**About this task:** List the lines of this listing that hold the word "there".
____
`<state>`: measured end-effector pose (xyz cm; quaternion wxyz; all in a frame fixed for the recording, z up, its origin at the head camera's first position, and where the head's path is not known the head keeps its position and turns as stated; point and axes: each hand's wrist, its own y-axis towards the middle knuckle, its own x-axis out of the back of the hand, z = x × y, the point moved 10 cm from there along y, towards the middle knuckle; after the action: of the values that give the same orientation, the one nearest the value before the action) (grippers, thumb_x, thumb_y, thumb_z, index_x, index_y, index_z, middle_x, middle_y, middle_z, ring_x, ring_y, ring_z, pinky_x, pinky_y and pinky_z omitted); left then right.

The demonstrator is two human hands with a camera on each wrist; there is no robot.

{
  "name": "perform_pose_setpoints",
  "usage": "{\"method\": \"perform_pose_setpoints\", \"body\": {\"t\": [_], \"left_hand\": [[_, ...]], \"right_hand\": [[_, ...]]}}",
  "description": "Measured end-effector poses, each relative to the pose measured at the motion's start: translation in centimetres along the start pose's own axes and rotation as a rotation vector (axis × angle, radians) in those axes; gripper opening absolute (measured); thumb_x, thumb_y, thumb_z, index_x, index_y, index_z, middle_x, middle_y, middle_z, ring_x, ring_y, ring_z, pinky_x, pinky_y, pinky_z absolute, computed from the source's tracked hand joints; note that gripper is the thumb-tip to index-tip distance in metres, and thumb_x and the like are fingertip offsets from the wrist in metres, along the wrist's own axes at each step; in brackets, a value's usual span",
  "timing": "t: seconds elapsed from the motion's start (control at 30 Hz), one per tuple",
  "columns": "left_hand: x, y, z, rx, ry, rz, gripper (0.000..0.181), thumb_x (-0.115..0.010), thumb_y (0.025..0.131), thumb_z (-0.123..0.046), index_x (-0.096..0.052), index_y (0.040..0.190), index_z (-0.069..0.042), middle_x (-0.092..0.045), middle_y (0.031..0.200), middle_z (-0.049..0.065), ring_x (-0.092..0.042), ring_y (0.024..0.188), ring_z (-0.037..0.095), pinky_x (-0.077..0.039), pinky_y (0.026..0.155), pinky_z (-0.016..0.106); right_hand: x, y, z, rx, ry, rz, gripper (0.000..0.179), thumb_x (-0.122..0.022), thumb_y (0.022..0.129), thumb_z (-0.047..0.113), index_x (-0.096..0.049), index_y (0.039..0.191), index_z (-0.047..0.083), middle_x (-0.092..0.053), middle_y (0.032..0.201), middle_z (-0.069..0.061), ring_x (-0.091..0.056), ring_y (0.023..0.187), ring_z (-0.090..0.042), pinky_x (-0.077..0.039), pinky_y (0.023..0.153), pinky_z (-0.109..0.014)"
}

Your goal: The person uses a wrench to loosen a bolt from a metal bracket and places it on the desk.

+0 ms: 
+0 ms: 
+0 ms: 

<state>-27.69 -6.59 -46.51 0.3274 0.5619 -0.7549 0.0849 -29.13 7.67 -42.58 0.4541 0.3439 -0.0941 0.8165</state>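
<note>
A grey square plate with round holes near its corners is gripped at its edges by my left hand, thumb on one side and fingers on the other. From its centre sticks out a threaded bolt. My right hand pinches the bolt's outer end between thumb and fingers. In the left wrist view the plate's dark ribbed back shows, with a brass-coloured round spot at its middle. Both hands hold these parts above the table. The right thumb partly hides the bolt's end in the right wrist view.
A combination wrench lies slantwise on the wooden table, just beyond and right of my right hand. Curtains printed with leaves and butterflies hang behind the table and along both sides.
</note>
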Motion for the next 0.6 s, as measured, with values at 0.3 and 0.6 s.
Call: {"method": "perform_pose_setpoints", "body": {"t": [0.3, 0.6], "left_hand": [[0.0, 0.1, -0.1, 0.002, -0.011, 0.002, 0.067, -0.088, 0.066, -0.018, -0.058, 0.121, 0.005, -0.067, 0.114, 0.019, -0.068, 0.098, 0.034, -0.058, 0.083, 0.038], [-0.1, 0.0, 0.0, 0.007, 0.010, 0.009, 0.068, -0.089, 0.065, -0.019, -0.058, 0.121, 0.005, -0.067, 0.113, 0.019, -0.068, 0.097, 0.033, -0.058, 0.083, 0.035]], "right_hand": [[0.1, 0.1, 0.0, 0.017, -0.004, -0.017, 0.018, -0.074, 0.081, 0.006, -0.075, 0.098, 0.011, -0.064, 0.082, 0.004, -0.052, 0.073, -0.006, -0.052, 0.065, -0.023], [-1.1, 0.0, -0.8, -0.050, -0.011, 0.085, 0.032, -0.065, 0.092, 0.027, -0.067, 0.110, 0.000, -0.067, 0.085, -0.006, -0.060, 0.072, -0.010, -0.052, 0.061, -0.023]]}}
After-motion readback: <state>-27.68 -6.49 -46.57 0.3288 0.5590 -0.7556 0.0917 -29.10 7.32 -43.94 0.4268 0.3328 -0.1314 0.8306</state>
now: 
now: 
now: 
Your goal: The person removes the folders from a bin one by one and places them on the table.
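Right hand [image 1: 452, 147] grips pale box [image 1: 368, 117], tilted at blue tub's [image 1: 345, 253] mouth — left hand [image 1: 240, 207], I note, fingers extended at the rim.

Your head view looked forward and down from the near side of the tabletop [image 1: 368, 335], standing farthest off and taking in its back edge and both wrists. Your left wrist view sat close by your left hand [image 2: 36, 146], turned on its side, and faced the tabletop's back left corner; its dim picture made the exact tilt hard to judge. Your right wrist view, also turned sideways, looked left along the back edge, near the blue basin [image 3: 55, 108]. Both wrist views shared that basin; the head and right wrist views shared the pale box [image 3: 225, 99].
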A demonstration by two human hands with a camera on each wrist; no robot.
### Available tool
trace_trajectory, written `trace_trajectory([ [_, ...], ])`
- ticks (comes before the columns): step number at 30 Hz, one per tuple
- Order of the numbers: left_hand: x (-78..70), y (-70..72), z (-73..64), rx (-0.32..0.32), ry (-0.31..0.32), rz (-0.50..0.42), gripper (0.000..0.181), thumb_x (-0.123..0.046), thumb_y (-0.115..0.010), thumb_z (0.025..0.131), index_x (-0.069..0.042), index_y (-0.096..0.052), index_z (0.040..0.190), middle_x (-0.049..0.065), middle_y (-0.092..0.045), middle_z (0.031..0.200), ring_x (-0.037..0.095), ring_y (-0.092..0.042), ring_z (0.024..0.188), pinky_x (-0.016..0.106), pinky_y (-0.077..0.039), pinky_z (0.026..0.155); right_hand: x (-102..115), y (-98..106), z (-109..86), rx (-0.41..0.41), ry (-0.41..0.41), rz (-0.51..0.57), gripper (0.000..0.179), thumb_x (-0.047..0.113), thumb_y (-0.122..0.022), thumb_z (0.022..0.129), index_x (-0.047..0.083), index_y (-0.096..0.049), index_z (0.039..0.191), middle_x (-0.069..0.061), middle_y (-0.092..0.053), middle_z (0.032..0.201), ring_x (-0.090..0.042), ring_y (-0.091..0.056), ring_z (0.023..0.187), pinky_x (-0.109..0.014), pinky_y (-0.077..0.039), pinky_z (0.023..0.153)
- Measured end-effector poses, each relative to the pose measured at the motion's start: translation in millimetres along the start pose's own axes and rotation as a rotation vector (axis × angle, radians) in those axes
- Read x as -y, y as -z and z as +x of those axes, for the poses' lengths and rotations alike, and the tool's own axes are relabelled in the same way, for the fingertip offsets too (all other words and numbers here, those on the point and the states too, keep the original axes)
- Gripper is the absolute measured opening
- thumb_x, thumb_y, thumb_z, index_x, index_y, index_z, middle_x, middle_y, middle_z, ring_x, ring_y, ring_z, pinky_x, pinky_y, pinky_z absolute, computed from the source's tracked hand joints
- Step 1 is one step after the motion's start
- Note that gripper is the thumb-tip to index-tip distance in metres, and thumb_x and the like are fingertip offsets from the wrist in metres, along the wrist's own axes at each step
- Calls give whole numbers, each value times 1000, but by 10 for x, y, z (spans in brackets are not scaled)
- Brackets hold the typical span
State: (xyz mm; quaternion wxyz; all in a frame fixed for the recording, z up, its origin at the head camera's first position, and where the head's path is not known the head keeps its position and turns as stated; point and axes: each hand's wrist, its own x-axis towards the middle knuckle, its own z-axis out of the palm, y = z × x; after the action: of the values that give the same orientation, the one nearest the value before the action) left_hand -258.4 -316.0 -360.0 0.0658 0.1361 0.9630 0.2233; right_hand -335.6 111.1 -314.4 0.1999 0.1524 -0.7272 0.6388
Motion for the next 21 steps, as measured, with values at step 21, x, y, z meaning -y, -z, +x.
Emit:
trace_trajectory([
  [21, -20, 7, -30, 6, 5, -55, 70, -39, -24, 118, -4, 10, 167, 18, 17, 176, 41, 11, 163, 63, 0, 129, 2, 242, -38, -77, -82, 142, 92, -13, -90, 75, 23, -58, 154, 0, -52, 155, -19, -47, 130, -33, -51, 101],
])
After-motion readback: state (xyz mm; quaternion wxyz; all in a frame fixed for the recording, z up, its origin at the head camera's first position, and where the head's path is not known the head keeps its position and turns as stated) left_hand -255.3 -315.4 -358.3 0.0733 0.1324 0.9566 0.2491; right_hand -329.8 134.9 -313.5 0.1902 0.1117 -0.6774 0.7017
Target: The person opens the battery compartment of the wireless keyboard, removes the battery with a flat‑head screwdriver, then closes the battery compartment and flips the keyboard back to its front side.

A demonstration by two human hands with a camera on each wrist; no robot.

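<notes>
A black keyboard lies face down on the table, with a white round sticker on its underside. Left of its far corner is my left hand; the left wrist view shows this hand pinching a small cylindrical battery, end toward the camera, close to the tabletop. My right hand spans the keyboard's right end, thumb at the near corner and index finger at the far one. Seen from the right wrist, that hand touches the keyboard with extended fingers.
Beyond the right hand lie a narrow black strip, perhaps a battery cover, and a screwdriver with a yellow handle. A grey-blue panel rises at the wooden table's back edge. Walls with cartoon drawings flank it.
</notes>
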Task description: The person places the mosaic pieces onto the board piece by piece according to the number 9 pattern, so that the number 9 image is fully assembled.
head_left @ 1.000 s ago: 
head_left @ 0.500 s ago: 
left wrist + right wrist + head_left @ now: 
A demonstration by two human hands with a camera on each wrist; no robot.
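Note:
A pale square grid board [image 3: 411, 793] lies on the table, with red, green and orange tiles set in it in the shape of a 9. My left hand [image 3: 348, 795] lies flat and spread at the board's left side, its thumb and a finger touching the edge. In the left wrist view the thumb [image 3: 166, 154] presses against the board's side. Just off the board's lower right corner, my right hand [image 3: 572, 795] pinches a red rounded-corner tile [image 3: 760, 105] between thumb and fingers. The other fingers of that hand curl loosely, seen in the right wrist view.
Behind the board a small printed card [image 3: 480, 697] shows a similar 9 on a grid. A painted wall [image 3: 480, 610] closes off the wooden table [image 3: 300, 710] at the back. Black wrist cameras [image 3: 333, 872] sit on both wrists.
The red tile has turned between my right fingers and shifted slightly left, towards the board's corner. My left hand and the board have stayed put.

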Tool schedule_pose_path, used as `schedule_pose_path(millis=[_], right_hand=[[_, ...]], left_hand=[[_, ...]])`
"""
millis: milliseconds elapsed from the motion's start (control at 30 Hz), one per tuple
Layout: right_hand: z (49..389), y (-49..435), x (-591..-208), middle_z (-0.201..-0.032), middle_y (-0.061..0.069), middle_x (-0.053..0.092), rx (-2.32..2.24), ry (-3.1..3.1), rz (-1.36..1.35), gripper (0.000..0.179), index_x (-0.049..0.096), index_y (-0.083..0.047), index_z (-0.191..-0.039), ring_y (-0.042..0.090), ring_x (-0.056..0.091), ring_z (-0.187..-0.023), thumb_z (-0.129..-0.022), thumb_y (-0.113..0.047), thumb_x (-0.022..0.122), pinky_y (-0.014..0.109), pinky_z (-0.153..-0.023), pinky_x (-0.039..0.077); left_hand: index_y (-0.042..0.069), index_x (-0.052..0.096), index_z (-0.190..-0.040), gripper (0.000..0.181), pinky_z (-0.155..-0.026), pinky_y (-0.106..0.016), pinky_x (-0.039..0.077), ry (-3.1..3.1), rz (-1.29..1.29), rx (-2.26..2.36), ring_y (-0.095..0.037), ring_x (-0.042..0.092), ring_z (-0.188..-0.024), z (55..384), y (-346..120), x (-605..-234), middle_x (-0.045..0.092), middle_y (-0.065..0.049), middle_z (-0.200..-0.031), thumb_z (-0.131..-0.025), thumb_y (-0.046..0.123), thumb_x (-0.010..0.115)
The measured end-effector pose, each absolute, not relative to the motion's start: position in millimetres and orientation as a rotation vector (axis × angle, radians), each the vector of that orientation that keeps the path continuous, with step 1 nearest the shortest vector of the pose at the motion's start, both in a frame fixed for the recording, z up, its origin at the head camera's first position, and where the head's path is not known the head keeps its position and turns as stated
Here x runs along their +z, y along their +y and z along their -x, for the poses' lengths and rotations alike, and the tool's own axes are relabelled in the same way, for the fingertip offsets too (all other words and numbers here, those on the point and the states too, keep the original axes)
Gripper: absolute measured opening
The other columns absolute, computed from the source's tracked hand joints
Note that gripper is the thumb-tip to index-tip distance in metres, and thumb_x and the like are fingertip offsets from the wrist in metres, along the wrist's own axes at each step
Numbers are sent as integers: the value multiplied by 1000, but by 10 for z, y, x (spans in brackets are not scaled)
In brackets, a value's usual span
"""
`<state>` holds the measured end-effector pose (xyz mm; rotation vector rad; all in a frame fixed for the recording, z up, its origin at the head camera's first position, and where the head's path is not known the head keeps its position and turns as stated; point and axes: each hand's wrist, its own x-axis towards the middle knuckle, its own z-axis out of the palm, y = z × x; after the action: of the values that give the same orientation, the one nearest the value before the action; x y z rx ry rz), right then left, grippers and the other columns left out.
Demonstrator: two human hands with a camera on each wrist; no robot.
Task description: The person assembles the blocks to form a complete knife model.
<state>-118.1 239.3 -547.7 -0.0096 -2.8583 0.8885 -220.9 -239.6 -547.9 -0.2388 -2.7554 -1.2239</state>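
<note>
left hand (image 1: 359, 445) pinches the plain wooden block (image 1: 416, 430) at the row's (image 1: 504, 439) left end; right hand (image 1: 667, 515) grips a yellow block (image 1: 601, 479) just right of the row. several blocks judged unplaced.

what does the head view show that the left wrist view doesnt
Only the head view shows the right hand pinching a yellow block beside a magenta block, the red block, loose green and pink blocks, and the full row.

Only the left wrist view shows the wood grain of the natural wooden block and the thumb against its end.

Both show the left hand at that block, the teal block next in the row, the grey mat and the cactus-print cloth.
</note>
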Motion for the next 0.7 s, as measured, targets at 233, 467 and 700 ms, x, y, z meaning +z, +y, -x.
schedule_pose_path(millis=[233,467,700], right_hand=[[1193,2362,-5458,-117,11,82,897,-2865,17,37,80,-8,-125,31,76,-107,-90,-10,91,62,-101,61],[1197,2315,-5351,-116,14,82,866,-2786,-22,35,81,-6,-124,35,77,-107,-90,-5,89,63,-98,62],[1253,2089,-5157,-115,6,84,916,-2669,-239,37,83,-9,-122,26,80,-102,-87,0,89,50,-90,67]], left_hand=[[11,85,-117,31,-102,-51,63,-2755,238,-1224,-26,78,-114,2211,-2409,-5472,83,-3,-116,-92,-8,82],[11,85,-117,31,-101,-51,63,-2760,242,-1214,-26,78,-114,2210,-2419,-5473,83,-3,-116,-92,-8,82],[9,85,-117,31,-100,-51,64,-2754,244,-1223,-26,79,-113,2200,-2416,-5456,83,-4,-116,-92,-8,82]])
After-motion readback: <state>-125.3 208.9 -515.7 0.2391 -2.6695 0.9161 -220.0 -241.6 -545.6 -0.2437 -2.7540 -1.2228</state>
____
**Exercise answer:**
`<state>`: measured end-effector pose (xyz cm; quaternion wxyz; all in a frame fixed for the recording, z up, its origin at the head camera's first position, and where the head's path is not known the head keeps its position and turns as stated; point and axes: each hand's wrist, its own y-axis towards the middle knuckle, its own x-axis out of the back of the hand, z = x × y, the point moved 10 cm from there along y, towards the middle knuckle; after the action: of the values that give the same orientation, the one nearest the value before the action) (grippers, thumb_x, thumb_y, thumb_z, index_x, index_y, index_z, middle_x, middle_y, middle_z, ring_x, ring_y, ring_z, pinky_x, pinky_y and pinky_z omitted); left then right.
The demonstrator is two human hands with a camera on each wrist; there is no robot.

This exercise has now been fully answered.